Summers v. Dretke

Decision Date02 December 2005
Docket NumberNo. 04-70017.,04-70017.
Citation431 F.3d 861
PartiesGregory Lynn SUMMERS, Petitioner-Appellant, v. Doug DRETKE, Director, Texas Department of Criminal Justice, Correctional Institutions Division, Respondent-Appellee.
CourtU.S. Court of Appeals — Fifth Circuit

Danalynn Recer, The Gulf Region Advocacy Center, Houston, TX, Clive A. Stafford-Smith, Louisiana Crisis Assistance Center, New Orleans, LA, for Petitioner-Appellant.

Carrie Elizabeth Parsons, Austin, TX, for Respondent-Appellee.

Appeal from the United States District Court for the Eastern District of Texas.

Before JONES, BENAVIDES and CLEMENT, Circuit Judges.

EDITH BROWN CLEMENT, Circuit Judge:

Petitioner-Appellant Gregory Lynn Summers ("Summers") appeals from the district court's denial of his application for a writ of habeas corpus. Summers also seeks a Certificate of Appealability ("COA") for claims not certified by the district court. Because Summers has failed to carry his burden in both, we affirm the judgment of the district court and deny Summers's application.

I. FACTS AND PROCEEDINGS
A. Underlying Crime and Involved Persons

Mandell Eugene Summers, Helen Summers, and Billy Mack Summers were fatally stabbed and left in a burning building. Evidence at trial revealed that Summers hired Andrew Cantu to murder Summers's relatives—father, mother, and uncle, respectively—for financial gain.1 For this crime, Texas tried, convicted, and sentenced Summers to death in 1991.

Cantu enlisted the aid of Raymond Gonzales and Paul Flores to carry out the act. (Cantu had solicited another, Max Aguirre, but Aguirre declined to join the conspiracy.) Cantu's payment was to be from money found in the house. Among others, Aguirre, Flores, and Gonzales each testified in Summers's trial to statements made by Cantu regarding Summers.

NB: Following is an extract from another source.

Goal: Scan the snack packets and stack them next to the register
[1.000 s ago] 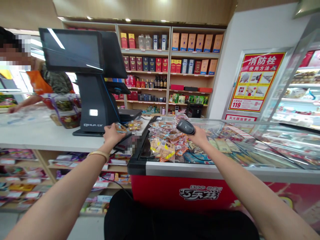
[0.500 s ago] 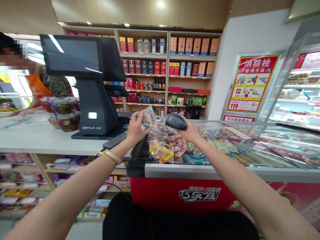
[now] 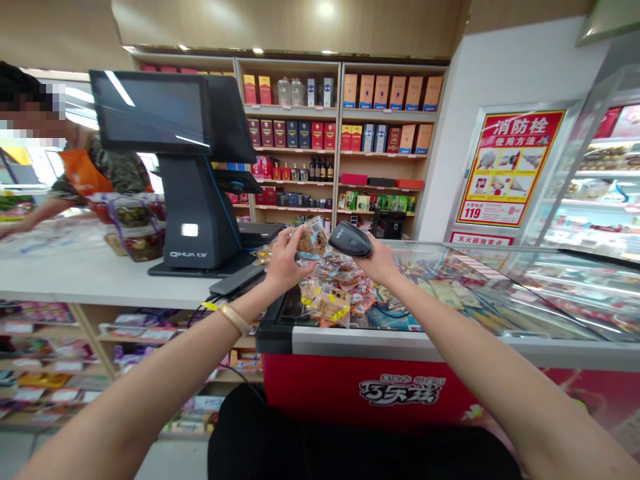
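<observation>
My left hand (image 3: 286, 263) grips a clear snack packet (image 3: 314, 239) with brown contents and blue print, holding it up over the left end of the freezer. Wrapped around the handle of a black barcode scanner (image 3: 351, 240) is my right hand (image 3: 379, 262). The scanner's head points left, very close to the packet. Below both hands, a pile of snack packets (image 3: 327, 303) lies on the freezer's glass top. The scanner's handle is hidden within my right fingers.
A chest freezer (image 3: 325, 380) with a red front stands before me. On the white counter (image 3: 100, 273) to the left are a black cash register (image 3: 197, 207) and tubs of food (image 3: 137, 227). Behind the counter a person in an orange apron (image 3: 83, 173) leans over plastic bags.
My left hand has lifted a packet from beside the register and carried it right, over the freezer. The scanner in my right hand has shifted left toward it.
</observation>
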Tool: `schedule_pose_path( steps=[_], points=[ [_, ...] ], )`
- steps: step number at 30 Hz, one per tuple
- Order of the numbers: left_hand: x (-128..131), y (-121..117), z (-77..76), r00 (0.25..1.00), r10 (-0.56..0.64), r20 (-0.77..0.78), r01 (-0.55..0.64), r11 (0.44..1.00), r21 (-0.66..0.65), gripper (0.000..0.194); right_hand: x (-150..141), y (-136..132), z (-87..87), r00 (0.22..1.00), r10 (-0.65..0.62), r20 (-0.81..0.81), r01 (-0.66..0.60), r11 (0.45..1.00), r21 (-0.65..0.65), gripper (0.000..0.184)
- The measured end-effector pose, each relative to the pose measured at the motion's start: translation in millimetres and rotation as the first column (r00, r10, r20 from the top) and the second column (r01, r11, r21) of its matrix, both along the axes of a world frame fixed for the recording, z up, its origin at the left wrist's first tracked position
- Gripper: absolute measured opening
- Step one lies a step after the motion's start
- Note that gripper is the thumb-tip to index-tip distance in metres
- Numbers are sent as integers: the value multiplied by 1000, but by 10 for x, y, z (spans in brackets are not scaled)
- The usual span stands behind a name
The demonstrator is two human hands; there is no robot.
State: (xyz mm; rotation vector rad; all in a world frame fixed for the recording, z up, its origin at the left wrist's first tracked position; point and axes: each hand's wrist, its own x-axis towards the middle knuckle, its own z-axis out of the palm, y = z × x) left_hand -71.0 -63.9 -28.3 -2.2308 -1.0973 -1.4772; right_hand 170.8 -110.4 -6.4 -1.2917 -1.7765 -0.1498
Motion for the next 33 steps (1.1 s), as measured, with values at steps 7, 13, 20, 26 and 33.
schedule_pose_path(
  steps=[7, 13, 20, 26, 33],
  points=[
    [-131, 183, -412, 891, 146, 430, 68, 894, -444, 81, 139, 58, -169, 999, -32, -30, 33, 999, 30, 39],
    [-152, 281, -752, 695, 266, 668, 264, 770, -581, 65, 273, 112, -396, 997, -74, -33, 75, 997, 26, 28],
    [-280, 144, -871, 814, 236, 532, 216, 726, -653, 47, 459, 188, -644, 995, -93, -19, 94, 995, 27, 29],
    [-366, 64, -905, 898, 149, 415, 188, 722, -666, 39, 505, 336, -831, 996, -87, 7, 86, 993, 79, 19],
    [-545, 86, -954, 938, 118, 326, 116, 779, -617, 54, 584, 570, -901, 997, -80, 24, 74, 978, 197, 17]
  ],
)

After the publication of news reports on the crime, Keenan Wilcox contacted the police and described how Summers had approached him to perform the same acts, i.e., the murder of Summers's relatives and the burning of their house. Wilcox reported that Summers offered to pay for the crime with money found in the house and from insurance proceeds. Wilcox testified about Summers's solicitation.

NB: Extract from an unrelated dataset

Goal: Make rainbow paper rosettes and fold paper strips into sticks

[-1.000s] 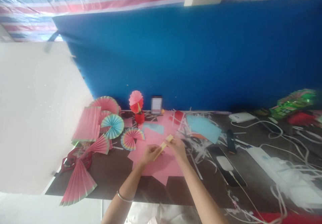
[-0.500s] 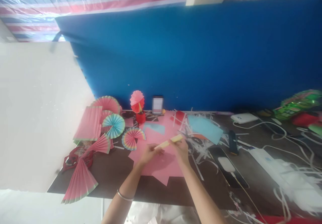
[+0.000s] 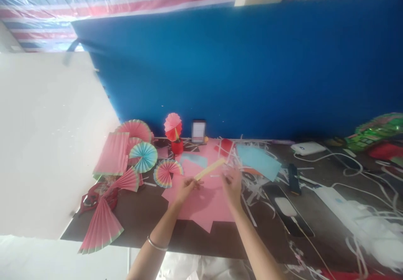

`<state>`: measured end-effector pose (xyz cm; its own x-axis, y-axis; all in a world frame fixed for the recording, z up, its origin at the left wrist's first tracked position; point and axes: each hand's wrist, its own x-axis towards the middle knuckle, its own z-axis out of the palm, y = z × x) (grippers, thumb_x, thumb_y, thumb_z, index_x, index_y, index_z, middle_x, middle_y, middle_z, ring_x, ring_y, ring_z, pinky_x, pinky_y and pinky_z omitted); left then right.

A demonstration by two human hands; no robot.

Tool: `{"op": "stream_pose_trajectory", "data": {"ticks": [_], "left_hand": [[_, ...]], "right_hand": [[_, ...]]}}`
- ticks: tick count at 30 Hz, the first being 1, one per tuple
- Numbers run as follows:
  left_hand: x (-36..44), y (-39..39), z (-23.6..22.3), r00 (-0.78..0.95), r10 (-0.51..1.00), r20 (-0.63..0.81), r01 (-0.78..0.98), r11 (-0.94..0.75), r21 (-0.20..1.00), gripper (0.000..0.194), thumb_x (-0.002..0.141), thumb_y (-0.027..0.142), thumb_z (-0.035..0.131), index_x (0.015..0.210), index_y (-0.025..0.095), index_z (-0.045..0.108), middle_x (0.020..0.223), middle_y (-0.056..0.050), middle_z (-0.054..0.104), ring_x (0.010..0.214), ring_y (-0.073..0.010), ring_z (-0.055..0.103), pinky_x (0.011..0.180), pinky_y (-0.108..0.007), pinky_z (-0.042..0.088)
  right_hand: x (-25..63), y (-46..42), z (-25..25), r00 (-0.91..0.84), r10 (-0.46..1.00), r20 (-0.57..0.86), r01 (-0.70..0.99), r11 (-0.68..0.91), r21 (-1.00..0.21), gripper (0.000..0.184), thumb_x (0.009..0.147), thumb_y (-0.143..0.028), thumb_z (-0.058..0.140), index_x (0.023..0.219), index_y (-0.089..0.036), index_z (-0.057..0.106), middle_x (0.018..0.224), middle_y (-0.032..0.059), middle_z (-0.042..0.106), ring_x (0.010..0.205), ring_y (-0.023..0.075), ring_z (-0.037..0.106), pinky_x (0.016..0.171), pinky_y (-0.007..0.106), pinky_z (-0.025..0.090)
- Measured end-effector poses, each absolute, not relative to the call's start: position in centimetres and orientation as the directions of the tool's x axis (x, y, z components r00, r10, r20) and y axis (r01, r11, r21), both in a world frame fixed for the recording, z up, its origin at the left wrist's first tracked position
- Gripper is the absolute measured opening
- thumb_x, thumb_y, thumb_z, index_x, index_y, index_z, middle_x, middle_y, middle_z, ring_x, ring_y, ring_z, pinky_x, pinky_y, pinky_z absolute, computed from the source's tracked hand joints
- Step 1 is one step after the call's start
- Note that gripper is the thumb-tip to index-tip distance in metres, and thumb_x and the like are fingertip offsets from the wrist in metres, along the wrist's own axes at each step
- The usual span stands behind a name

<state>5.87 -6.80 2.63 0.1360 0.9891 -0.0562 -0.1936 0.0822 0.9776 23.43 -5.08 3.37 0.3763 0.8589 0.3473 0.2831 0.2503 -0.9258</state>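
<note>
A narrow yellow paper strip (image 3: 210,169) slants up to the right above the pink paper (image 3: 204,206). My left hand (image 3: 188,187) pinches its lower left end. My right hand (image 3: 232,184) is apart from the strip, just right of its upper end, with the fingers partly curled and spaced. Nothing shows between the right fingers. Left of my hands lies a pink pleated paper fan (image 3: 168,173) with a rainbow edge. A light blue piece of paper (image 3: 194,160) rests on the pink paper behind the strip.
More pleated fans, among them a blue one (image 3: 143,157), crowd the left side. A red pot with a paper flower (image 3: 173,127) stands at the back. Blue paper (image 3: 258,161) and white paper scraps (image 3: 255,187) lie to the right, beside a phone (image 3: 291,213) and a power strip (image 3: 340,206).
The right hand has let go of the yellow strip and shifted right. The strip, held by both hands before, now extends from the left hand alone, tilted up to the right.
</note>
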Motion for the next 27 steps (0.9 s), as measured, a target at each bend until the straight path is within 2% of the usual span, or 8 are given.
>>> {"op": "stream_pose_trajectory", "data": {"ticks": [1,3,5,8,14,17,22,27], "left_hand": [[5.8,-6.7,2.6,0.128,0.991,-0.046,-0.183,0.069,0.981,0.035,0.072,0.047,0.06,0.066,0.012,0.061,0.071,-0.01,0.068,0.07,-0.0191,0.063,0.07,-0.031,0.047],[5.8,-6.7,2.6,0.128,0.992,-0.011,-0.159,0.032,0.987,0.032,0.073,0.044,0.06,0.064,0.013,0.061,0.065,-0.007,0.065,0.068,-0.0182,0.061,0.07,-0.03,0.047],[5.8,-6.8,2.6,0.154,0.988,0.025,-0.151,-0.001,0.989,0.031,0.075,0.043,0.058,0.065,0.014,0.063,0.064,-0.005,0.063,0.067,-0.0173,0.06,0.07,-0.03,0.046],[6.0,-7.0,2.8,0.216,0.975,0.047,-0.137,-0.018,0.99,0.031,0.077,0.043,0.055,0.075,0.014,0.066,0.071,-0.006,0.065,0.07,-0.017,0.06,0.07,-0.029,0.047],[6.3,-7.3,3.0,0.256,0.964,0.07,-0.091,-0.048,0.995,0.033,0.079,0.043,0.052,0.084,0.014,0.067,0.076,-0.007,0.066,0.069,-0.0175,0.06,0.07,-0.029,0.046],[6.3,-7.4,2.9,0.252,0.962,0.107,-0.004,-0.11,0.994,0.03,0.081,0.039,0.05,0.083,0.014,0.067,0.076,-0.007,0.066,0.071,-0.0174,0.059,0.069,-0.028,0.045],[6.3,-7.4,2.2,0.245,0.958,0.146,0.065,-0.167,0.984,0.027,0.081,0.033,0.048,0.079,0.013,0.066,0.073,-0.005,0.065,0.066,-0.015,0.055,0.063,-0.024,0.042],[6.2,-7.3,2.0,0.244,0.954,0.174,0.068,-0.196,0.978,0.025,0.081,0.028,0.047,0.079,0.012,0.066,0.07,-0.004,0.063,0.064,-0.0134,0.053,0.062,-0.024,0.041]], "right_hand": [[23.3,-5.5,3.5,0.327,0.822,0.467,0.448,0.301,-0.842,0.041,0.078,-0.037,0.055,0.114,-0.019,0.048,0.113,0.0127,0.057,0.105,0.0263,0.054,0.088,0.046,0.044],[22.7,-6.3,3.7,0.031,0.789,0.614,0.662,0.444,-0.604,0.023,0.084,-0.03,0.048,0.101,-0.021,0.059,0.113,0.0111,0.059,0.11,0.0257,0.051,0.094,0.046,0.039],[22.0,-6.7,3.8,-0.228,0.752,0.618,0.728,0.553,-0.405,0.021,0.087,-0.025,0.043,0.093,-0.022,0.063,0.112,0.0096,0.06,0.11,0.025,0.051,0.094,0.044,0.039],[21.2,-6.8,3.8,-0.391,0.715,0.58,0.744,0.617,-0.258,0.023,0.087,-0.021,0.042,0.096,-0.023,0.063,0.108,0.0086,0.062,0.109,0.0246,0.051,0.091,0.043,0.04],[21.2,-6.4,4.8,-0.544,0.676,0.497,0.697,0.694,-0.181,0.021,0.086,-0.016,0.042,0.094,-0.02,0.061,0.094,0.0084,0.064,0.095,0.0223,0.057,0.09,0.042,0.04],[21.3,-6.4,5.2,-0.596,0.631,0.497,0.671,0.731,-0.124,0.027,0.088,-0.012,0.036,0.096,-0.019,0.06,0.094,0.0087,0.064,0.094,0.0213,0.057,0.093,0.043,0.037],[21.3,-6.6,6.0,-0.644,0.603,0.47,0.659,0.75,-0.059,0.029,0.09,-0.014,0.031,0.085,-0.018,0.059,0.081,0.0066,0.064,0.084,0.0189,0.058,0.092,0.041,0.038],[21.3,-6.3,6.0,-0.6,0.598,0.532,0.656,0.748,-0.102,0.03,0.091,-0.015,0.031,0.081,-0.018,0.059,0.078,0.005,0.064,0.08,0.0167,0.058,0.092,0.04,0.036]]}}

While in custody, Summers befriended William Spaulding, another inmate. Spaulding assisted Summers with legal work and prepared documents for Summers. When Spaulding realized that Summers was using documents prepared by Spaulding as false evidence, Spaulding contacted prison officials and told them of his encounter with Summers. During their interactions, Summers told Spaulding of Summers's part in the murders. Spaulding testified as to those events at Summers's trial.

B. Procedural History

The Texas Court of Criminal Appeals affirmed Summers's conviction on June 8, 1994. On October 7, 1996, the United States Supreme Court denied Summers's petition for a writ of certiorari. On October 1, 1997, Summers filed a habeas petition with the district court in Taylor County. The Texas Court of Criminal Appeals denied this application for state post-conviction relief on March 28, 2001.2

On April 4, 2001, Summers filed an application for a writ of habeas corpus in the United States District Court for the Eastern District of Texas. He filed an amended application on November 15, 2001. Summers asserted ten claims for relief. The application was opposed by Appellee-Respondent Doug Dretke, Director, Texas Department of Criminal Justice (the "Director").

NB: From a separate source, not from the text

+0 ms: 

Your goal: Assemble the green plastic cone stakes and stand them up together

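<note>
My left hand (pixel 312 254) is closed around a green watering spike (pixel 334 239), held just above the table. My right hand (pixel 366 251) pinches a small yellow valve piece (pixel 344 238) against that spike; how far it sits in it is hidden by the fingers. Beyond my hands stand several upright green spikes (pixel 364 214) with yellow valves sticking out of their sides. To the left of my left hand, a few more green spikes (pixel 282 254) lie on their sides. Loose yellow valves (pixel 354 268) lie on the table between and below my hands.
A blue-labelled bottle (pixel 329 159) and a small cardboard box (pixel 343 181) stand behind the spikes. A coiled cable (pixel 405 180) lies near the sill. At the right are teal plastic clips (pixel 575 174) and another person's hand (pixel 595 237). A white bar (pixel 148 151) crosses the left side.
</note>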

On March 4, 2004, the district court released a Memorandum Opinion and Order granting the Director's motion for summary judgment. No such motion had been filed. In response to Summers's Motion to Alter and Amend Judgment, the district court issued an Amended Judgment on March 24, 2004. The Amended Judgment read: "The Court, having considered the allegations in the petition, the authorities and exhibits in the application, answer, and reply, and the evidence in the record, finds that the application is not well-taken and it will be denied." The district court then entered judgment "for the Director on all claims in Summers' [sic] application."

Summers filed a Notice of Appeal on April 23, 2004. On May 10, 2004, the district court granted a COA for three of Summers's original ten claims—the second, fourth, and fifth. The three claims included in the COA are: (1) the trial court violated Summers's constitutional rights by admitting Cantu's statements into evidence; (2) the state violated Summers's constitutional rights by withholding exculpatory evidence relevant to the credibility of certain witnesses; and (3) the trial court violated Summers's constitutional rights by giving jurors misleading and constitutionally defective instructions which prevented them from considering mitigating evidence at sentencing. The district court declined to issue a COA as to seven of Summers's claims. The parties have fully briefed the three certified issues, and the appeal currently pends before this court.

On August 3, 2004, Summers filed an Application for Additional Certificate of Appealability with this court, which raised four arguments: (1) this court should grant COA for all ten claims presented before the district court; (2) this court should grant COA for Summers's first, seventh, eight, ninth, and tenth claims; (3) reasonable jurists could disagree about whether Spaulding's testimony was admissible; and (4) reasonable jurists could disagree about the materiality of the testimony of Dr. Grigson, a witness for the state, and whether or not the state knowingly presented false evidence. The parties have fully briefed the application, which is currently pending before this court.

II. STANDARD OF REVIEW

Summers filed his petition for a writ of habeas corpus after the effective date of the Antiterrorism and Effective Death Penalty Act ("AEDPA"). As a result, the petition is subject to the procedures and standards imposed by AEDPA. See Lindh v. Murphy, 521 U.S. 320, 336, 117 S.Ct. 2059, 138 L.Ed.2d 481 (1997).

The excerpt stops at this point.